Now, the main function of currency is medium of exchange which requires the following characteristics:
(1)   value common assets
(2)   constant utility
(3)   low cost of preservation
(4)   transportability
(5)   divisibility
(6)   high market value in relation to volume and weight
(7)   recognition
(Cool   resistance to counterfeiting

Bitcoin does well in (3)(4)(5)(6)(7): Bitcoin wallet only occupies a small amount on the hard disk. When compared with safes, the cost of preservation can be omitted. Bitcoin has no transportation cost and thanks to the Internet, transportation is very easy. Bitcoin can be divided into 2.1*10^15 monetary units. As far as we can see, this is enough. You cannot split a 10 dollar into 10 pieces of 1 dollar, but with Bitcoin, you can do that. Bitcoin has no volume or weight. It is almost mission impossible to fake Bitcoin as Nakamoto has proved that in order to do that you have to take control of more than half of the hash power worldwide. As for (7), the rapidly rising exchange rate of Bitcoin and more and more papers talking about it are strong evidence that more and more people are taking part in the Bitcoin.

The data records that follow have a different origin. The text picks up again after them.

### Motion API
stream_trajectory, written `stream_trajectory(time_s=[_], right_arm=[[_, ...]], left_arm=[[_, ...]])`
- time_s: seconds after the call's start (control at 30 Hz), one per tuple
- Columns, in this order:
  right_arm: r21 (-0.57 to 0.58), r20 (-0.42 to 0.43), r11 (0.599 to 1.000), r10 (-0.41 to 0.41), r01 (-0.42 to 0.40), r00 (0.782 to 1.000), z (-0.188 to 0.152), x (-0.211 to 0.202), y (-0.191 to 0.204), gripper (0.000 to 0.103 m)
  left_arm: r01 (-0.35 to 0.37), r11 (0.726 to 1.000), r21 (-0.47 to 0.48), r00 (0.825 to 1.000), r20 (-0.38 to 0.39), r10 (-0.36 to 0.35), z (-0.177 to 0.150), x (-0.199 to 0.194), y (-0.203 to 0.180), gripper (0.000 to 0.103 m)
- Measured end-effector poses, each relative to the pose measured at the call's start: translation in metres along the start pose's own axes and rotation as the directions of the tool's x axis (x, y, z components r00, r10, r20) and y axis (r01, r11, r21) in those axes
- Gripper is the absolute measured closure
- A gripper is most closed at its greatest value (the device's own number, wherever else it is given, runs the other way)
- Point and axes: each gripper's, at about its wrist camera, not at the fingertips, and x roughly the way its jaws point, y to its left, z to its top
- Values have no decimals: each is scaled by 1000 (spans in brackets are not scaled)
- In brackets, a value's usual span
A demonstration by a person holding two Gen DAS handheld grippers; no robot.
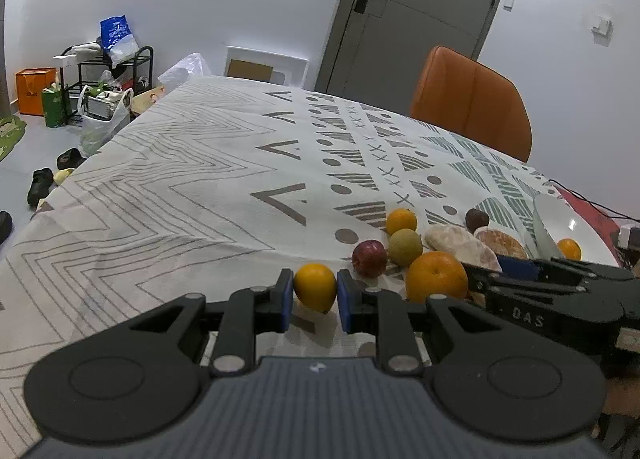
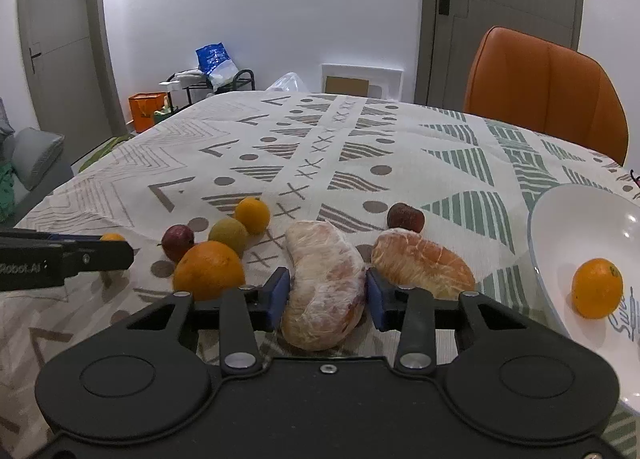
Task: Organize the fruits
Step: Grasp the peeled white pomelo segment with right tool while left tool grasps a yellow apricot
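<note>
My left gripper (image 1: 315,299) is shut on a small orange (image 1: 315,286) low over the patterned tablecloth (image 1: 192,187). My right gripper (image 2: 326,297) is shut on a plastic-wrapped pomelo segment (image 2: 324,287). A second wrapped segment (image 2: 422,263) lies just right of it. Between the grippers sit a big orange (image 2: 209,269), a red fruit (image 2: 178,241), a green fruit (image 2: 229,234) and another small orange (image 2: 252,215). A dark brown fruit (image 2: 405,217) lies behind the segments. At the right, a white bowl (image 2: 580,219) holds one orange (image 2: 597,287).
An orange chair (image 2: 544,91) stands at the table's far right side. The table's left edge (image 1: 60,187) drops to a floor with shoes, bags and a shelf (image 1: 108,79). Bare cloth stretches beyond the fruits.
</note>
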Motion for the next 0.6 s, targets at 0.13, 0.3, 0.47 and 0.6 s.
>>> stream_trajectory(time_s=[0.13, 0.3, 0.47, 0.6], right_arm=[[43, 8, 999, 22, -22, 1000, -5, -10, -8, 65], [68, 45, 997, 18, -21, 999, -10, -28, -16, 66], [96, 63, 995, 36, -42, 997, -12, -41, -25, 85], [104, 63, 994, 37, -43, 997, -16, -44, -30, 86]], left_arm=[[0, 1000, -2, 1000, 15, 0, 1, -7, -2, 82], [11, 1000, 15, 999, 40, -11, 2, -14, -12, 82], [36, 999, 31, 998, 47, -37, 3, -18, -26, 82], [50, 998, 39, 998, 43, -52, 2, -18, -37, 82]])
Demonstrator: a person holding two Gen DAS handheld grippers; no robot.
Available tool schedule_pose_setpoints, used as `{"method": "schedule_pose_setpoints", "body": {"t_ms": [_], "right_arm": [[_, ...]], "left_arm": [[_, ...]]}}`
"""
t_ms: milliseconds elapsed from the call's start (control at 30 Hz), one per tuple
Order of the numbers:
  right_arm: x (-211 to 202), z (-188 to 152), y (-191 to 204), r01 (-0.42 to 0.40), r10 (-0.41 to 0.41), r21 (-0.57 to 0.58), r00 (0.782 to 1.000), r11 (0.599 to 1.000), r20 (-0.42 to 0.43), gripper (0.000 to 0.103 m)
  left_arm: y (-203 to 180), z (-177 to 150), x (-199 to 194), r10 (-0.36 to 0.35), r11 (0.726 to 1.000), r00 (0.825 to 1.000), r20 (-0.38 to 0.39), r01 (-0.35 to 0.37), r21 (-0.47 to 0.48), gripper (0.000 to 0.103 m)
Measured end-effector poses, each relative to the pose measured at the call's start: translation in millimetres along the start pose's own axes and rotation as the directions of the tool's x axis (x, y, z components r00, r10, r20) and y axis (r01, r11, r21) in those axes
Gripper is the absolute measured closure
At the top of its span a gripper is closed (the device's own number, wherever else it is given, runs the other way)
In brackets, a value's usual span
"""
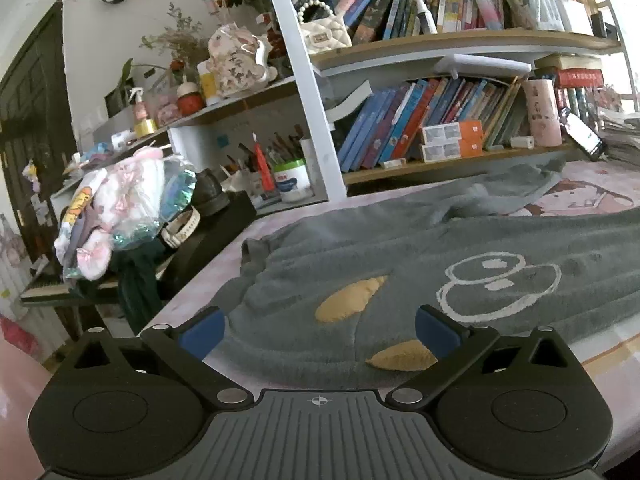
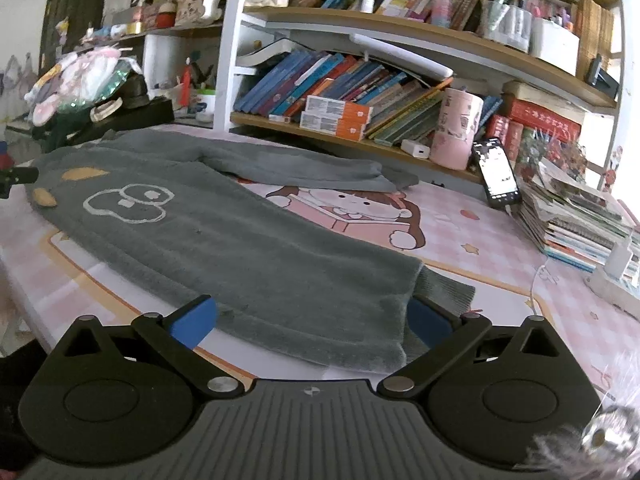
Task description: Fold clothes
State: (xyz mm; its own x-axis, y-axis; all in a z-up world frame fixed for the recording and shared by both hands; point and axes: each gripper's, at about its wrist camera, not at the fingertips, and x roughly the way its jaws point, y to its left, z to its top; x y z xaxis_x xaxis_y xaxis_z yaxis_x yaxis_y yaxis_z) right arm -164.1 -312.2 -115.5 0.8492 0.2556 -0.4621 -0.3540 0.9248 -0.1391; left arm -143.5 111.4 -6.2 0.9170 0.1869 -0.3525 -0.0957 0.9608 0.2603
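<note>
Two claws, left claw point(image 1: 318, 332) and right claw point(image 2: 312, 320), gape wide; one grey sweater point(image 2: 224, 240) beneath.

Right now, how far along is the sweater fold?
Done: the grey sweater is spread flat on the pink desk mat, one sleeve stretched out sideways. In hand: nothing gripped; the left gripper sits open at the collar end, the right gripper open at the hem. Left: every fold.
</note>
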Motion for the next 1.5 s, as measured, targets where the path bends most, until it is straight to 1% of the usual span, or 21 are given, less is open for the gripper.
{"method": "schedule_pose_setpoints", "body": {"t_ms": [233,367,500,700,900,1067,1233,1500], "right_arm": [[8,-1,6,-0.009,0.009,-0.018,1.0,1.0,-0.015,0.0],[13,0,6,-0.022,0.021,-0.023,1.0,0.999,-0.018,0.0],[21,11,1,-0.022,0.022,-0.032,1.0,0.999,-0.002,0.0],[40,35,-8,-0.029,0.029,-0.088,1.0,0.996,0.005,0.0],[56,51,-21,-0.058,0.055,-0.148,0.998,0.987,-0.028,0.0],[71,66,-40,-0.111,0.103,-0.119,0.992,0.987,-0.067,0.0],[91,82,-57,-0.113,0.102,-0.108,0.989,0.988,-0.107,0.0],[124,97,-79,-0.136,0.126,-0.055,0.98,0.989,-0.155,0.0]], "left_arm": [[5,-6,2,-0.005,1.0,1.0,-0.008,0.004,-0.017,0.0],[5,-7,4,-0.029,0.999,1.0,-0.007,0.029,-0.02,0.0],[3,-1,10,-0.05,0.999,0.999,0.005,0.05,-0.015,0.0],[-2,8,27,-0.075,0.997,0.997,0.0,0.075,0.032,0.0],[6,19,42,-0.123,0.992,0.992,-0.031,0.124,0.006,0.0],[12,32,59,-0.147,0.989,0.987,-0.062,0.147,0.006,0.0],[13,41,80,-0.161,0.987,0.981,-0.11,0.162,-0.001,0.0],[12,45,104,-0.212,0.977,0.971,-0.114,0.209,-0.042,0.0]]}}
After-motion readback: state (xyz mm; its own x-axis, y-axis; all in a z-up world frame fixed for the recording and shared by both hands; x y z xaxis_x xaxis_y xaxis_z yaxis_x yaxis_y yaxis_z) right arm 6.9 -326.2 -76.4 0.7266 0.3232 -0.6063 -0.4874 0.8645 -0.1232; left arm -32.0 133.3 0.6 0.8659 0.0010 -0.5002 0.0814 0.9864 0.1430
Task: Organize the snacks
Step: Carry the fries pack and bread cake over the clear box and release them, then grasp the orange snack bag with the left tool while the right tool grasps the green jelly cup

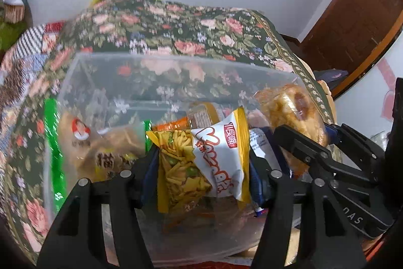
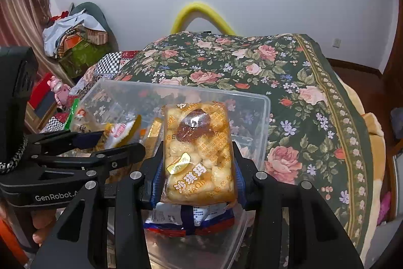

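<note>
A clear plastic bin [image 1: 176,62] [image 2: 262,102] sits on a floral bedspread and holds several snack packs. My left gripper [image 1: 201,165] is shut on a yellow and white snack packet [image 1: 201,158] and holds it over the bin; it shows at the left of the right wrist view [image 2: 121,138]. My right gripper [image 2: 199,168] is shut on a clear-wrapped puffed rice cake [image 2: 199,150] above the bin's near right part; the cake also shows in the left wrist view [image 1: 292,112]. A green-edged biscuit pack [image 1: 100,143] lies in the bin's left side.
The floral bedspread [image 2: 289,72] spreads behind and to the right of the bin. A blue and white pack [image 2: 191,218] lies in the bin under the rice cake. A yellow curved bar [image 2: 201,9] rises behind the bed. Piled clothes [image 2: 75,32] sit far left.
</note>
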A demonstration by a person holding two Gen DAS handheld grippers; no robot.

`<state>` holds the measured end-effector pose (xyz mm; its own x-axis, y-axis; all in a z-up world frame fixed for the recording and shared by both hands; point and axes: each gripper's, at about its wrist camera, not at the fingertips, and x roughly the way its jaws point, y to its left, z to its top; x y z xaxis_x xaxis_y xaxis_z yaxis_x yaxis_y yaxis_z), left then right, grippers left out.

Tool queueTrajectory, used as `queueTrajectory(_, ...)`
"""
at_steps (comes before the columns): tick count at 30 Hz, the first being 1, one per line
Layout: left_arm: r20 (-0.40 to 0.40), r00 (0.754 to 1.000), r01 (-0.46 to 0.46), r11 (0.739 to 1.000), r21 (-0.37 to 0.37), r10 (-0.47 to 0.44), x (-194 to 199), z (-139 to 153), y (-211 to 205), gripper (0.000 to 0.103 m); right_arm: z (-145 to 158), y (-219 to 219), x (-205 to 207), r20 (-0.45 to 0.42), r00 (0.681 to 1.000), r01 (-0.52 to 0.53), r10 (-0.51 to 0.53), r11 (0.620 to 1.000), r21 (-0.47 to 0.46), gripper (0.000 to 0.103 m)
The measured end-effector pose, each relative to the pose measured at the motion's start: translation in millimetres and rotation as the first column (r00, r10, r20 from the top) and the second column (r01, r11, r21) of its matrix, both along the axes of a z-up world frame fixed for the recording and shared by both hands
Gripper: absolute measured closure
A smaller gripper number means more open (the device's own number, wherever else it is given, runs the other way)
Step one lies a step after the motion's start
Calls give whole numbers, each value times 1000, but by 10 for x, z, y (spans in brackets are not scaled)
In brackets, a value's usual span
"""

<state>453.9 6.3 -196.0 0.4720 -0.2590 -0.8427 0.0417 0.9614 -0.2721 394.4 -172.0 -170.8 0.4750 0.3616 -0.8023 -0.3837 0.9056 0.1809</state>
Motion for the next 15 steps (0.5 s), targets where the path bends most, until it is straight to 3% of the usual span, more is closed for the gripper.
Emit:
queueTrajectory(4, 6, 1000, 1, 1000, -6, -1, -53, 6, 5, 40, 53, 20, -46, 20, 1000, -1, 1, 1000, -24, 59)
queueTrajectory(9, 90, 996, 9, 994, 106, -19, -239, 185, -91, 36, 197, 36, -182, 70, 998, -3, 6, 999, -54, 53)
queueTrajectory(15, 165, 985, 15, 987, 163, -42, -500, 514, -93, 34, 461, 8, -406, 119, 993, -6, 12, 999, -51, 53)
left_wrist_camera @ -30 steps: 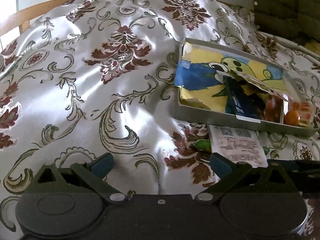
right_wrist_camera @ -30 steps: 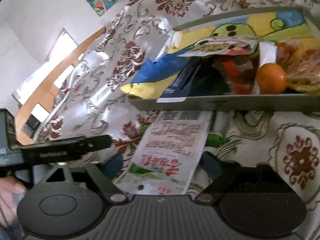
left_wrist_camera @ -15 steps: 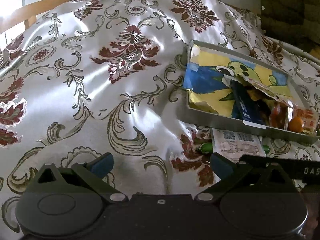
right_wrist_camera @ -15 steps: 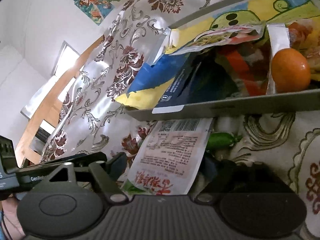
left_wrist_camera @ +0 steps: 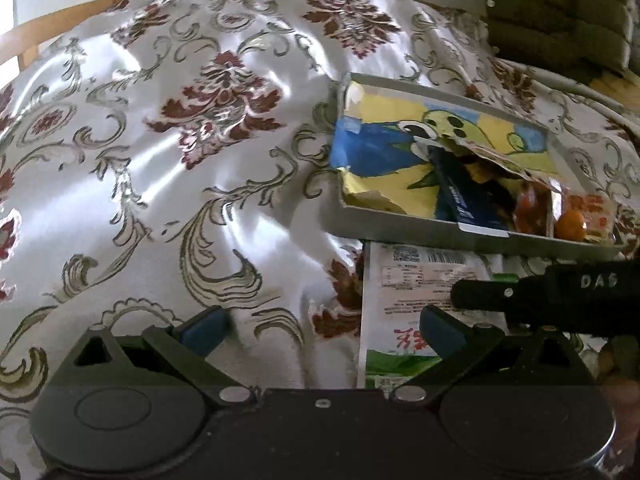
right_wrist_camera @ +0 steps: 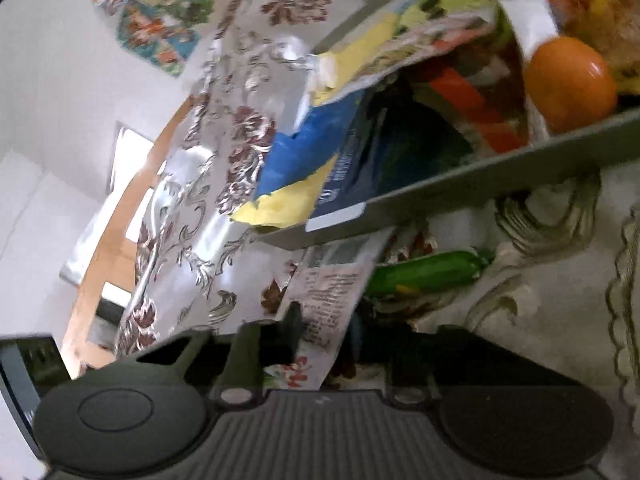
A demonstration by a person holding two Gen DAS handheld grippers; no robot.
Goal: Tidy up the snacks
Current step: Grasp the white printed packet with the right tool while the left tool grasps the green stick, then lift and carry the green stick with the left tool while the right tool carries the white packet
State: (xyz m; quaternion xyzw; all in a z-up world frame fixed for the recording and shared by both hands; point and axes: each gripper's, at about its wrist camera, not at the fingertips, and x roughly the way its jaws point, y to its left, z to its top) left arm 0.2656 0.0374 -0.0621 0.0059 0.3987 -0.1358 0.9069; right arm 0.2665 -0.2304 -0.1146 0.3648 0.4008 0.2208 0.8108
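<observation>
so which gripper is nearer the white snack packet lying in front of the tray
Right. The right gripper has just closed on the white snack packet at its near end. The left gripper hangs open beside it over the tablecloth, holding nothing.

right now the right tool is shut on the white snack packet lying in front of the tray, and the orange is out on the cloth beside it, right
Not quite. The orange sits inside the tray, as the right wrist view shows. The right tool is shut on the white snack packet in front of the tray.

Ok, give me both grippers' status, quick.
Left gripper: open, empty.
Right gripper: jaws just closed on the white snack packet.
</observation>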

For(1)(2), it depends on people. Does the commodity have absolute value? No, the commodity’s value is relative, and it will change depending the time and the place. For example, the antique’s value now compared with in the time it was produced; the water value in seashore compared with in desert. Commodity’s value is determined by the price offered by the buyer. Why the medium of exchange must be commodity and cannot transcend commodity? If you give me A and I pay with medium of exchange X and I use medium of exchange X to pay for B, the economy will also work. Let’s take another example---the equipment and gold in online games. The exchange rate of the gold is often determined by the company running the game, like a central bank. However, black market is always existed. The equipment is commodity. But the price of the equipment is determined spontaneously --- I think no one will sell equipment at the system price in the right bottom corner in WOW. Bitcoin has no traditional value in use; it is only 01 code in disks and has no outstanding physical or chemical properties. However, when more and more people involve in and recognize it, Bitcoin will become a true currency.

After the collapse of The Bretton Woods System, the commodity property in currency is gone. Now, the currency supply is determined by the central banks and becomes a way to “adjust” economy which results inflation. Although there are many theories talking about reasonable quantity of currency to inject into real economy, none of them is good enough. Even if there is a good theory, when coming to practice, it will be hard --- the statistics data may be flawed due to manipulating or the inherent inaccuracy of statistic methods, and a tremendous pressure from the government or interest groups.

Look at what happened in Cyprus. The deposit more than 100k will be seriously damaged. Fiat currency depends on a nation’s power, which will rise and fall, but Bitcoin depends on mathematics, which will always be the same until the end of the world.

In Hayek’s Denationalisation of Money, he imaged several different currencies issued by private banks, no central banks exist. But, I cannot image there is a government willing to give away currency privilege. If the government cannot CREATE money, then the deficit will be a deadly trouble although today, it is already a very big trouble. It will also be hard for the government to expand its power by doing some big projects. Even if the government does allow different currencies exist, it is hard to prevent the different currencies’ issue banks to form alliance and to act as a central bank because we all know, people are greedy. People can also be influenced and cannot be 100% rational. As a result, the organization running by people will have to deal with pressure and cannot follow methodology strickly. But a currency with decentralized structure and is created under certain arithmetic can solve this problem.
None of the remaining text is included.